» **WORK TO COMPLETE**:
Type out every line of the data again, exactly.
*** Begin section ***
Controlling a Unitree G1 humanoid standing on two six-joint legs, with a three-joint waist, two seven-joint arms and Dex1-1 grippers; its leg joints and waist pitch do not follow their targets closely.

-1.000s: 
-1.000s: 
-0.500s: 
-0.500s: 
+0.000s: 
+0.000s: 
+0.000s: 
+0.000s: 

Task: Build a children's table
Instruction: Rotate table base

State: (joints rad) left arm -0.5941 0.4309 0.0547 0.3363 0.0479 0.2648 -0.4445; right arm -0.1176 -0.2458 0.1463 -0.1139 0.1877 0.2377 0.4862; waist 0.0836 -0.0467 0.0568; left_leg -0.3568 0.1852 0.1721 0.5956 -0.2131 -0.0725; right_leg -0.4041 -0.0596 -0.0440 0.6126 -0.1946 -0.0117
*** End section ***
» **EXERCISE SOLUTION**:
Controlling a Unitree G1 humanoid standing on two six-joint legs, with a three-joint waist, two seven-joint arms and Dex1-1 grippers; its leg joints and waist pitch do not follow their targets closely.

-1.000s: 
-1.000s: 
-0.500s: 
-0.500s: 
+0.000s: 
+0.000s: 
+0.000s: 
+0.000s: 

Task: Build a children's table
Instruction: Rotate table base

State: (joints rad) left arm -0.5941 0.4309 0.0547 0.3363 0.0479 0.2648 -0.4445; right arm -0.1176 -0.2458 0.1463 -0.1139 0.1877 0.2377 0.4862; waist 0.0836 -0.0467 0.0568; left_leg -0.3568 0.1852 0.1721 0.5956 -0.2131 -0.0725; right_leg -0.4041 -0.0596 -0.0440 0.6126 -0.1946 -0.0117

No further output is needed for the exercise.